After a quick look at my last couple of blog entries, I see that the last time I posted was in May. It has been fairly quiet (as expected) up until now. Two weeks ago we received a call to come pick up a couple of Pacific Black Ducklings; the mother had walked off with her brood, and these two had somehow been left behind. Two days later we received another, similar call. Except that this time Mother Duck had been frightened by dogs and had walked off with one duckling tagging along, while the remaining seven were left behind. The residents had already caught them when they rang us. As all the ducklings were around the same age, we put the two from before in with the newest seven so they could grow up together. Unfortunately, one duckling died the next morning (I am unsure as to what was wrong). The remaining eight are well 🙂

Last year we were flooded with ducks, so far this year we have had more magpies than ducklings (though I shouldn’t speak too soon). On the 17th we got in a young magpie that was bleeding a little from the tip of the beak, but was otherwise ok. He is now being crèched with other young magpies by someone else. Most birds do better when crèched with others, and fret when are left alone. Five days later we got in another young magpie, which we also passed on to another carer to be crèched; and yesterday we got in two more magpies from a Vet Clinic (one juvenile, one still a chick to be hand-fed).

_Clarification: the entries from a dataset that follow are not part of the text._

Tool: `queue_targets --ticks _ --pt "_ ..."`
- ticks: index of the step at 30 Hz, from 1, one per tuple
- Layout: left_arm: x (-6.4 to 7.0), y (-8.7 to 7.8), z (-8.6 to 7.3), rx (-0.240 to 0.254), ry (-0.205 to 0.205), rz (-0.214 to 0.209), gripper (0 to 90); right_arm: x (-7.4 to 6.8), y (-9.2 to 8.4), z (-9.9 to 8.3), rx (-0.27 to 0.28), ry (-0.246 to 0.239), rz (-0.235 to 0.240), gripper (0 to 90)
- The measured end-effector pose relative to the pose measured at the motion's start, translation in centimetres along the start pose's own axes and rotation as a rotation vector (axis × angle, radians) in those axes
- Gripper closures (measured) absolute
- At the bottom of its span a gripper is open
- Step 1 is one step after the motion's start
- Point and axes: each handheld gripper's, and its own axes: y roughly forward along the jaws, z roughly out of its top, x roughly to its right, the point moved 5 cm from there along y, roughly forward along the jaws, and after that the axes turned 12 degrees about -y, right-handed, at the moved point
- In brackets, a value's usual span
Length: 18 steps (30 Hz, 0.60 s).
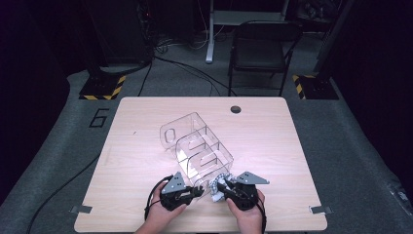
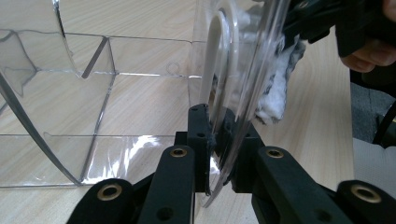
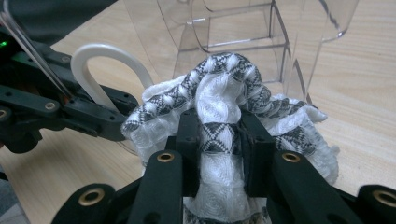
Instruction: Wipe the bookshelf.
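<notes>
A clear plastic divided container (image 1: 197,146) lies on its side in the middle of the wooden table (image 1: 141,122). My left gripper (image 1: 196,192) is at its near end, and in the left gripper view its jaws (image 2: 215,140) are shut on the container's clear wall (image 2: 243,70). Just to the right, my right gripper (image 1: 220,188) is shut on a white cloth with a black triangle pattern (image 1: 216,196). In the right gripper view the cloth (image 3: 219,93) bunches over the jaws (image 3: 219,137), right in front of the container's open end (image 3: 243,42). The cloth (image 2: 275,93) hangs beside the wall.
A round cable hole (image 1: 235,108) sits near the table's far edge. Beyond the table stand a folding chair (image 1: 263,48) and stand bases with yellow-black tape (image 1: 102,87). Tape tabs mark the near table corners (image 1: 80,209). Both hands are at the near table edge.
</notes>
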Motion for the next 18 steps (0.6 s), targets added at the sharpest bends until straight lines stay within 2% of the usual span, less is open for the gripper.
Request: queue_targets --ticks 2,5,6,7,9,13,14,16,18 --pt "0.0 0.0 0.0 0.0 0.0 0.001 81.7 0.2 -0.4 0.3 -0.003 0.002 -0.001 72.8" --pt "-0.1 -0.1 0.0 -0.01 0.009 -0.006 81.6 0.5 -2.2 2.3 0.078 0.018 -0.01 72.8" --pt "-0.1 -0.1 0.0 -0.001 -0.003 -0.006 81.5 0.6 -2.8 2.8 0.101 0.009 -0.017 72.7" --pt "-0.2 -0.1 0.0 -0.012 -0.002 -0.019 81.1 0.7 -3.7 3.8 0.137 0.006 -0.031 72.8" --pt "0.0 -0.1 -0.1 -0.013 -0.017 -0.031 80.7 0.9 -4.1 4.4 0.168 -0.019 -0.049 72.8" --pt "0.0 0.0 0.0 -0.004 -0.014 -0.024 80.8 0.9 -2.7 3.0 0.109 0.0 -0.036 72.7" --pt "0.0 0.0 0.0 -0.006 -0.009 -0.024 80.8 0.9 -2.2 2.4 0.086 0.0 -0.036 72.6" --pt "0.0 0.0 0.0 -0.006 -0.007 -0.024 80.8 1.0 -0.8 0.7 0.002 0.008 -0.024 72.6" --pt "0.0 0.0 0.0 -0.008 -0.004 -0.025 80.8 1.2 0.0 -0.4 -0.041 0.016 -0.009 72.6"
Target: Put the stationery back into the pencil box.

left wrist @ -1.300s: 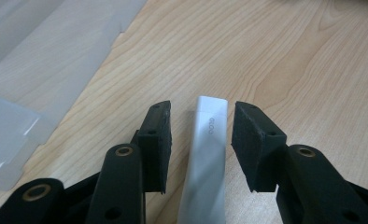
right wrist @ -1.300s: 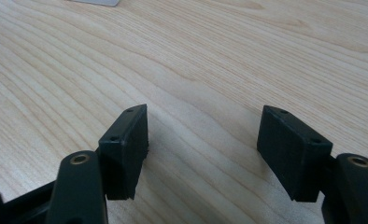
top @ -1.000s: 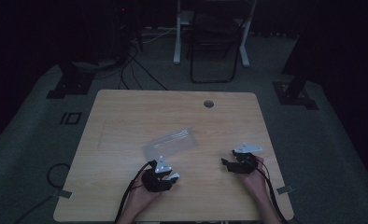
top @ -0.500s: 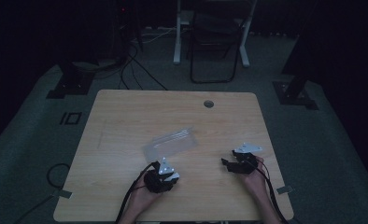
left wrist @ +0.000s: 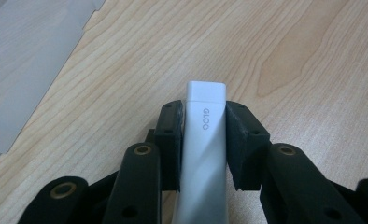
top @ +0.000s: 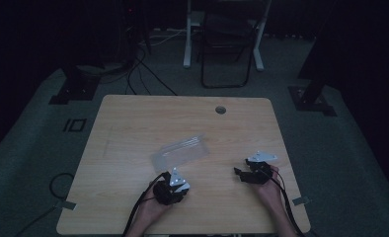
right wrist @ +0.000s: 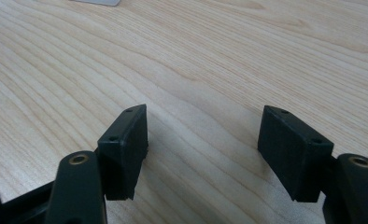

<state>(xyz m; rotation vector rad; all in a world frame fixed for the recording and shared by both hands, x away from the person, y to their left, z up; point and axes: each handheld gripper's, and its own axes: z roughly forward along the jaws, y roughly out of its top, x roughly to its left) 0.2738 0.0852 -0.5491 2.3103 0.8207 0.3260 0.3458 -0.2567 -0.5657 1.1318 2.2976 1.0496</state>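
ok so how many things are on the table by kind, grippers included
grippers: 2, the left gripper shut on the white stick, the right gripper open
clear plastic sleeve: 1
white stick marked GLOO: 1
total: 4

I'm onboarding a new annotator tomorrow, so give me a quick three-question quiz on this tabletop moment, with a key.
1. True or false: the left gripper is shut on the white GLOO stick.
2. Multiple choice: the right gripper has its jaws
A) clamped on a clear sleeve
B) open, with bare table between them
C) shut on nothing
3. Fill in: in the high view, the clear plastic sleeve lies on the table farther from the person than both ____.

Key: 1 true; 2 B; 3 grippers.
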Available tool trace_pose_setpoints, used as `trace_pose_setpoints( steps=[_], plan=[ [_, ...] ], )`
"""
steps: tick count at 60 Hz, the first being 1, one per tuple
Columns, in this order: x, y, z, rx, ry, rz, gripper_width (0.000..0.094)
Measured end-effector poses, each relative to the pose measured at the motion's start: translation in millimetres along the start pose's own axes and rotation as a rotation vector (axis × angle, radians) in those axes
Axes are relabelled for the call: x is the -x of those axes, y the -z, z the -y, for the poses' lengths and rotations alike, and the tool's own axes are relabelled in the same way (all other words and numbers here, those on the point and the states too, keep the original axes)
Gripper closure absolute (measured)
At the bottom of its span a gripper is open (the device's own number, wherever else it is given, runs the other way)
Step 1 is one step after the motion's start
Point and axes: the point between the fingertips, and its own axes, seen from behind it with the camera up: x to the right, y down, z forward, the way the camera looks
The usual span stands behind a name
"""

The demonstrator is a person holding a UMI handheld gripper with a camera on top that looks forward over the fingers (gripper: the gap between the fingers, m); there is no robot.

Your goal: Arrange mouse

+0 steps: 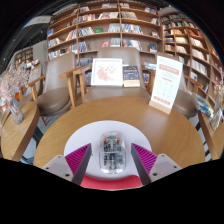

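— Between the fingers (111, 160)?
— A computer mouse (111, 149), pale silvery-grey, rounded and glossy, darker band down its middle. Lying on a round white mat (110, 131) near the close edge of the table (70, 120).
— Held or loose?
— Cannot tell for sure. Magenta pads (77, 155) set close against both flanks of the mouse, fingers only partly spread, yet contact on either side not clear; mouse resting on the mat all the same.
— Table itself?
— Round, warm brown wood, smooth with a soft sheen. A second wooden surface (16, 135) off to one side, curved edge.
— Beyond the mouse?
— Wooden chair (77, 84) with slatted back at the far rim. Upright placard (106, 71), white with a reddish picture, standing at the far edge; a darker smaller card (132, 76) just beside it. A tall white sign (165, 83) with orange print, tilted, near the other rim.
— Background?
— Wooden bookshelves (105, 30), long tiers packed with book spines, curving across the whole back.
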Motion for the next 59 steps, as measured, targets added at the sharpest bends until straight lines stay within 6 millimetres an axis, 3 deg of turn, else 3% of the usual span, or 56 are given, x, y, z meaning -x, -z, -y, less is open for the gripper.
trace_pose_setpoints(
  steps=[2, 6, 14, 23, 31, 42, 59],
  plan=[
    [0, 8, 4, -0.011, -0.002, 0.000, 0.0072],
    [-5, 37, 9, -0.028, 0.001, -0.016, 0.0095],
    [-17, 127, 6, -0.070, -0.012, -0.044, 0.0091],
    [-22, 235, -31, -0.073, -0.027, -0.036, 0.0089],
    [-44, 302, -74, -0.066, 0.040, -0.077, 0.0087],
    [-62, 340, -117, -0.044, 0.069, -0.109, 0.0085],
    [-67, 355, -123, -0.079, 0.076, -0.108, 0.0083]
  ],
)
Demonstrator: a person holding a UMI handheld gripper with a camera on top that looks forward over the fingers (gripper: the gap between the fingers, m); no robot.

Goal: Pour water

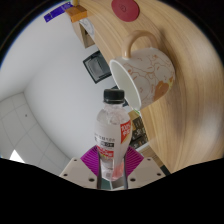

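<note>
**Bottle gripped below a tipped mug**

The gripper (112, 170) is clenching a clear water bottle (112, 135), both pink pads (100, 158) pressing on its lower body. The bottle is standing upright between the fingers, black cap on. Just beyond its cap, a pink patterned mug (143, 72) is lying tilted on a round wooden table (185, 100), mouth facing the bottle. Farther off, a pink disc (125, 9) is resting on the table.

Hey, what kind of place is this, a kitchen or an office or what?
Probably a home or office tabletop, not clearly a kitchen. A round wooden table carries a patterned mug and a pink lid, with white floor beside it. The gripper is shut on a water bottle.
</note>
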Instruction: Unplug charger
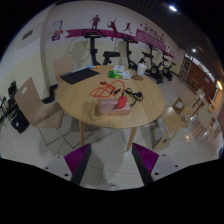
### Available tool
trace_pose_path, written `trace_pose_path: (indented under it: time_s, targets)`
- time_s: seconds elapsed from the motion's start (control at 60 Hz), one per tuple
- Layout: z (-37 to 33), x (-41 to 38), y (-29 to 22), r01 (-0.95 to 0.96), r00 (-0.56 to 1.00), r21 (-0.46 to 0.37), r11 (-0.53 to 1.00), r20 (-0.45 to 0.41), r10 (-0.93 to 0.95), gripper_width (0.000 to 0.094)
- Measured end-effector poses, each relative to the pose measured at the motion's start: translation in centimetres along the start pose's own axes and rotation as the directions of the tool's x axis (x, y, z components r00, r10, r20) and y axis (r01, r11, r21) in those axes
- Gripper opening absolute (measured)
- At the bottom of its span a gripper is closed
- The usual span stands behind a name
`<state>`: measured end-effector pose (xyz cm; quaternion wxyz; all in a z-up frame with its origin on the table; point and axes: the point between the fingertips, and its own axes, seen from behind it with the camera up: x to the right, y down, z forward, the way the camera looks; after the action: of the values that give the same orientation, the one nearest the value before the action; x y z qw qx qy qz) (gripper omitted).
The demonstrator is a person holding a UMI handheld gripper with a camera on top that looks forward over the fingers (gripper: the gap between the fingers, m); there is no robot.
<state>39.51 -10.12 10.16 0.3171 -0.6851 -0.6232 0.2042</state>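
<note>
- Wide room with a wall banner (110,25) of magenta figures running across the back, and what look like exercise machines (150,62) lined up beneath it.
- Round wooden table (75,100) in the middle of the floor, with chairs (45,112) pulled up around it on both sides.
- On the table top: a dark flat thing (77,74), maybe a laptop or folder, at the far left, and a green-and-white item (119,71) further back.
- At the table's centre, a red-orange object (104,92) with dark cables (133,97) trailing off to its right. The charger is most likely in that cluster, but I cannot pick out the plug or socket from here.
- The tool (110,162) hangs well back from the table, its fingers spread wide with nothing between them; the purple pads (75,163) face bare floor.
- Judgement: this is the approach step, and nothing is gripped yet. The next move calls for closing in on the cable cluster, finding the plug body, and lining the fingers up on either side of it.
</note>
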Motion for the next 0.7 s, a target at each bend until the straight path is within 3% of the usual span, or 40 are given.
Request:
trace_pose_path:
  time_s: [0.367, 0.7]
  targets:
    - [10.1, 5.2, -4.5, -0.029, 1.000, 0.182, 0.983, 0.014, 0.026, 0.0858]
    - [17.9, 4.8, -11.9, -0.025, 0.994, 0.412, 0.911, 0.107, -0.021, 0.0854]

In the meantime we also received a Murray Magpie chick that had been found in someone’s roof gutter. They had taken it inside, but by the time we were able to come and get it, bring it home and try to warm it up it was already too late. The poor thing had been chilled for too long. If you are reading this and you one day find an injured or orphaned animal, please remember that the first thing that needs to be done is to keep the animal warm. Warmth is the first requirement. If it is obvious the animal needs immediate medical attention, take it straight to a veterinary clinic or animal hospital. If for any reason you find yourself looking after an animal the first thing to do is to warm the bird or animal up to about 32 degrees (Celsius) with a desk lamp, electric heat pad or hot water bottle. Don’t feed them for at least an hour, and leave them in a warm, dark quiet place to recover from shock.

Before you even think about feeding an animal, make sure you know what you have so you can give them the proper diet and the best chance at survival.